JUDGEMENT
Rajesh Balia, J. -
(1.) HEARD learned counsel for the parties.
(2.) THE petitioner challenges the notice issued under Section 148 of the Income-tax Act, 1961, on February 17, 1997, in respect of the assessment year 1986-87. No reply has been filed after notice was issued to the respondents. However, the following facts are not disputed by learned counsel for the respondents that the original assessment under Section 143(3) for the assessment year 1986-87 was completed on March 27, 1987. In respect of the machines in question, a claim of the assessee for depreciation at 30 per cent. on the old machinery and his claim to investment allowance under Section 32A in respect of new machinery, namely, rig machines, was allowed.
On March 15, 1989, the first reassessment proceedings were initiated in respect of the assessment year 1986-87 and the assessment was completed on March 31, 1989. The claim to investment allowance was disallowed and the rate of depreciation on the machines in question was reduced to 15 per cent. from 30 per cent.
On appeal the assessee was successful. The first appellate authority vide its order dated January 29, 1990, held that since there was no failure on the part of the assessee to disclose fully and truly all material facts necessary for assessment and about his claim to depreciation during the making of the earlier assessment, the conditions precedent for initiating proceedings under Section 147, as it then existed, did not exist and therefore reassessment proceedings were invalid. That order of the appellate authority was affirmed by the Tribunal and successive applications for reference under Section 256(1) before the Tribunal as well as Section 256(2) before this court were rejected successively.
As a result of the reassessment proceedings having proved abortive, the Income-tax Officer has again taken recourse to initiate reassessment proceedings by issuing the impugned notice dated February 17, 1997, under Section 148 of the Act of 1961. The respondents have not placed on record the reasons that have been recorded for initiating the proceedings.

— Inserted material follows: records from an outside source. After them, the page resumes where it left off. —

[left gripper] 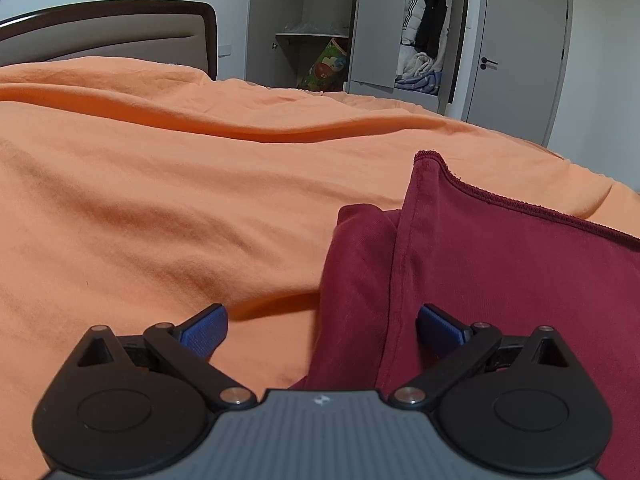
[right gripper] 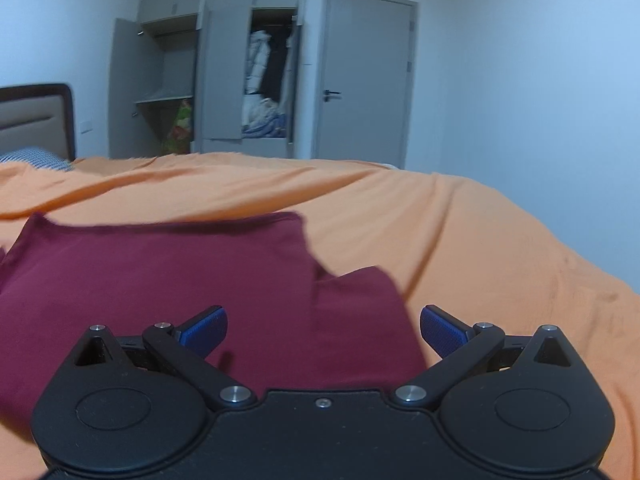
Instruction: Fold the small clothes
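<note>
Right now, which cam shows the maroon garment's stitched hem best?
Left wrist: the stitched hem of the maroon garment is sharp and close. Right wrist shows the garment more fully on the orange bedsheet, but blurred, with no stitching visible.

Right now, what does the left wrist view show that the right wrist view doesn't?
Only the left wrist view shows the maroon garment's stitched hem and its side seam. Only the right wrist view shows a patterned pillow by the headboard and the garment's whole far edge. Both show the maroon garment on the orange bedsheet, the open wardrobe, and open, empty fingers.
</note>
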`<state>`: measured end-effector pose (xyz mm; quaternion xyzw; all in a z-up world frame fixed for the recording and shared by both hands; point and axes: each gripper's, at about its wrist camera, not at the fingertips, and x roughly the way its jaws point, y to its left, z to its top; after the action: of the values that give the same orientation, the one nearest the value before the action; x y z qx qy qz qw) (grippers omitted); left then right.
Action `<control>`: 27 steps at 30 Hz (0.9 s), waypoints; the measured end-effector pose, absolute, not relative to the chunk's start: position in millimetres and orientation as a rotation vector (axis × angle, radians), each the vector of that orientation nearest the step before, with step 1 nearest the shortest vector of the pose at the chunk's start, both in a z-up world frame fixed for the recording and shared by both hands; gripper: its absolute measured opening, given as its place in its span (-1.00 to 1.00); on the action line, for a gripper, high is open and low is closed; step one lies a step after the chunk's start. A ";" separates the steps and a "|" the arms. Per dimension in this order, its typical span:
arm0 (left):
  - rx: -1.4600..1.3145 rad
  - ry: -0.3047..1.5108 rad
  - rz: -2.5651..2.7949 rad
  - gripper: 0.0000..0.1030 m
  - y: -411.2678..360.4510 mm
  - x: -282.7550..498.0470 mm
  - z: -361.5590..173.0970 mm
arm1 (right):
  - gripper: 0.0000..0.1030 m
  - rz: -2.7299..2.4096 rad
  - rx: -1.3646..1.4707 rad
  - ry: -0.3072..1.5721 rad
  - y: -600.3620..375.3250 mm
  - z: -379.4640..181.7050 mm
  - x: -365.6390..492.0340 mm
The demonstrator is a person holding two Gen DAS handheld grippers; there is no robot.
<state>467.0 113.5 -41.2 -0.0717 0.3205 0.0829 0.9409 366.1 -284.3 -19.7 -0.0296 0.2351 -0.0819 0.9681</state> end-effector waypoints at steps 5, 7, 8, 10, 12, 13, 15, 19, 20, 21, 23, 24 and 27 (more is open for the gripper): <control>-0.152 0.644 0.165 0.99 114.1 464.8 -43.0 | 0.99 -0.165 -0.063 0.542 -272.8 -42.9 367.4; -0.152 0.641 0.166 0.99 113.6 464.2 -43.6 | 0.99 -0.164 -0.041 0.543 -275.0 -49.5 367.4; -0.150 0.639 0.166 0.99 113.2 464.2 -43.7 | 0.99 -0.161 -0.025 0.545 -276.6 -51.6 367.4; -0.148 0.638 0.168 0.99 112.8 463.9 -43.9 | 0.99 -0.155 -0.002 0.549 -278.7 -54.5 367.7; -0.148 0.637 0.168 0.99 112.6 463.9 -43.9 | 0.99 -0.153 0.001 0.546 -279.6 -55.3 368.5; -0.149 0.637 0.167 0.99 112.6 463.9 -44.0 | 0.99 -0.155 0.000 0.543 -278.9 -56.0 368.0; -0.149 0.635 0.168 0.99 112.4 463.9 -44.2 | 0.99 -0.157 -0.002 0.538 -277.2 -58.0 366.6; -0.145 0.631 0.169 0.99 111.8 463.9 -44.7 | 0.99 -0.159 0.000 0.530 -276.4 -61.5 365.5; -0.144 0.629 0.169 0.99 111.6 463.9 -45.0 | 0.99 -0.159 0.002 0.528 -277.6 -62.4 365.9; -0.143 0.627 0.169 0.99 111.6 463.4 -45.3 | 0.99 -0.158 0.005 0.526 -278.5 -63.2 365.7; -0.142 0.624 0.170 0.99 111.6 463.0 -45.9 | 0.99 -0.157 0.010 0.522 -279.6 -64.9 364.6; -0.141 0.623 0.170 0.99 111.5 462.8 -46.1 | 0.99 -0.157 0.012 0.522 -279.8 -64.8 364.4; -0.144 0.621 0.168 0.99 111.9 462.8 -46.6 | 0.99 -0.163 0.009 0.550 -279.4 -53.8 366.8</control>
<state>462.8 111.9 -46.6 -0.0705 0.3049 0.0824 0.9462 366.8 -279.4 -53.8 0.0043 0.2710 -0.0804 0.9592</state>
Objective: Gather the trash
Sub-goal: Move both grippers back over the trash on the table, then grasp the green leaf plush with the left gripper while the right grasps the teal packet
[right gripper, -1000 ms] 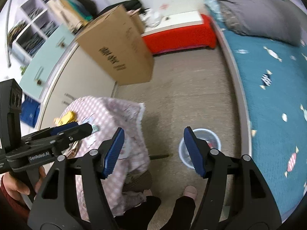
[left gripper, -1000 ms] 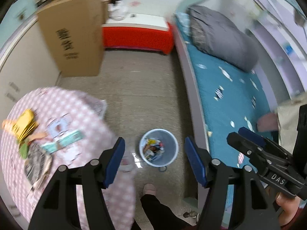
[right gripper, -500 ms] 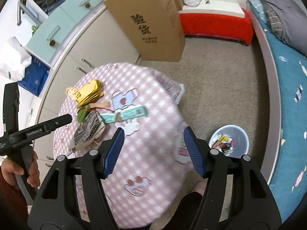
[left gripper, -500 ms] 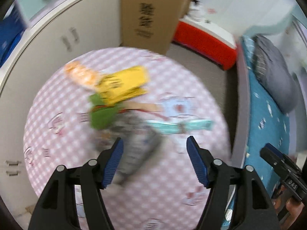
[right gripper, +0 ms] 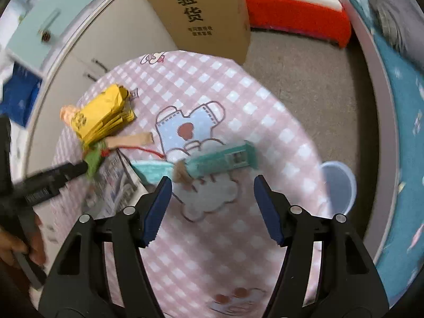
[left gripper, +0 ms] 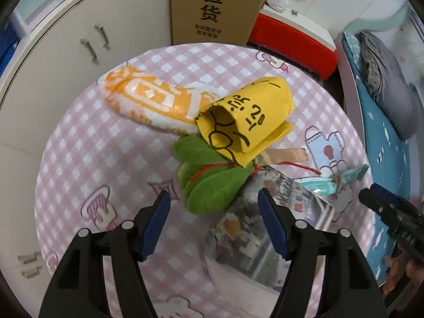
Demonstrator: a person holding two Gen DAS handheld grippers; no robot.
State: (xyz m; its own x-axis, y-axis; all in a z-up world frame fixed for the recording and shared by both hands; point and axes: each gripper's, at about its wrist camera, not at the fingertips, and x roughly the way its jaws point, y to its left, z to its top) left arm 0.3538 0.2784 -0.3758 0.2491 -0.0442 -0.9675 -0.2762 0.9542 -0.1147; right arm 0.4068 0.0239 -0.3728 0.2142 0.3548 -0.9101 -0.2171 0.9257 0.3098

However, it has been stated by Mr. Bhandawat, learned counsel for the respondents that reassessment has been resorted to by the Income-tax Officer on being satisfied that the tax has escaped assessment for the assessment period 1986-87 by reason of wrongful allowance of investment allowance in view of the decision of the Supreme Court in CIT v. N. C. Budharaja and Co. [1993] 204 ITR 412. On coming to know this correct position of law after the earlier assessment proceedings, the Assessing Officer had reasons to believe that tax has escaped assessment.
(3.) LEARNED counsel for the petitioner has placed on record the reasons recorded by the Assessing Officer which have been noted by the authorised representative of the assessee while inspecting the record of the case after notice was served on the assessee. The reasons recorded on January 27, 1997, which are in consonance with the plea taken by learned counsel for the respondents, read as under :
"Reason recorded:
In this case investment allowance to the tune of Rs. 2,33,485 was granted white completing the assessment originally on March 27, 1987, under Section 143(3) thereafter on March 31, 1989, the same was withdrawn. However, the assessee went in an appeal before the Commissioner of Income-tax (Appeals) who in turn allowed this allowance as aforesaid. The Tribunal vide their order I. T. A. Nos. 346 and 347/JP of 1990, dated June 27, 1994, has rejected this appeal filed by the Department. Now the Supreme Court vide their decision reported in the case of CIT v. N. C. Budharaja and Co. [1993] 204 ITR 412, the assessee's question is also not entitled for any investment allowance on rigs and other machineries used for contract and digging tubewells. It is, therefore, proposed to take action under Section 148 to withdraw the allowance already granted. I have, therefore, reasons to believe that income to the tune of Rs. 2,23,485 escaped by wrongly allowing investment allowances."
Dated : 27-1-1997.
(Sd.) Deepak Sehgal, A. C. I. T. (Invest) Circle".
From the rival stands taken by learned counsel for the parties it is apparent that the only reason which has prevailed with the Assessing Officer for holding the belief that tax has escaped assessment for the year 1986-87 is wrong allowance of investment allowance under Section 32A in respect of new investment made in rig machines which are mining equipments. It is not the case of the Revenue nor it has been so stated in the recorded reasons that the belief held by the Assessing Officer is that escapement of tax has taken place by reason of any failure on the part of the assessee to make a return under Section 139 or in response to a notice issued under Sub-section (1) of Section 142 or Section 148 or on account of failure on the part of the assessee to disclose fully and truly all material facts necessary for assessment of that assessment year. Obviously, this satisfaction could not have been there. This finding has been recorded in earlier proceedings in favour of the assessee that there has been no failure on the part of the assessee to disclose fully and truly all material facts for the assessment year in question.
With these undisputed background it is apparent that recourse to proceedings under Section 147 on February 17, 1997, in respect of the assessment year 1986-87 was clearly beyond time within which the Assessing Officer could exercise his jurisdiction to initiate proceedings under Section 147.